§ Problem: Once the line with "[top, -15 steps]" is found, return it along with every line after it, exactly, through the end of the material.
** Records to process follows **
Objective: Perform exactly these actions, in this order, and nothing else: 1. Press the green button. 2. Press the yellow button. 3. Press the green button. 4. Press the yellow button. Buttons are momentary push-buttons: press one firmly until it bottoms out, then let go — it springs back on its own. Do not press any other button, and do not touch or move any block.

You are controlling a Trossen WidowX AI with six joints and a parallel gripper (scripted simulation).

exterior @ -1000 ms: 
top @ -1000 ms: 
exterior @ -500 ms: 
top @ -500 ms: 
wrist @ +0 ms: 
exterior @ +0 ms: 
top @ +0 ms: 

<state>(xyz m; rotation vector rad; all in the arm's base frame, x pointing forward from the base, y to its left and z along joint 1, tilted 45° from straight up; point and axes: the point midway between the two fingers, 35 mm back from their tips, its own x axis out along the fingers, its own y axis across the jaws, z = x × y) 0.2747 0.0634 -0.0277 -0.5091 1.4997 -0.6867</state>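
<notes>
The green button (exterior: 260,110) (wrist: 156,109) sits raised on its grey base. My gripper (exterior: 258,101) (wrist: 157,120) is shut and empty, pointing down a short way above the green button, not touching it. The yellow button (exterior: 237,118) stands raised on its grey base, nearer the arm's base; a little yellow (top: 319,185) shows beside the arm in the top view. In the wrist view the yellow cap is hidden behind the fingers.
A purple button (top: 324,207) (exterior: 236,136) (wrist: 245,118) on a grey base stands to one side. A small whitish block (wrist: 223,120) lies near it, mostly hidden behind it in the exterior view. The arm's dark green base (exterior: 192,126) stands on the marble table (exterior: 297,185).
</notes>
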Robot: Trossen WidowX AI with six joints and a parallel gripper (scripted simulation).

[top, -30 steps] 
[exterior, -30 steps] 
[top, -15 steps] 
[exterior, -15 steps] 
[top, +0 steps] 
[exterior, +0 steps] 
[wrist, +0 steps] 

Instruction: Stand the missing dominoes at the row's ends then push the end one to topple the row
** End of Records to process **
§ Answer section:
[top, -15 steps] 
[exterior, -15 steps] 
[top, +0 steps] 
[exterior, +0 steps] 
[wrist, +0 steps] 

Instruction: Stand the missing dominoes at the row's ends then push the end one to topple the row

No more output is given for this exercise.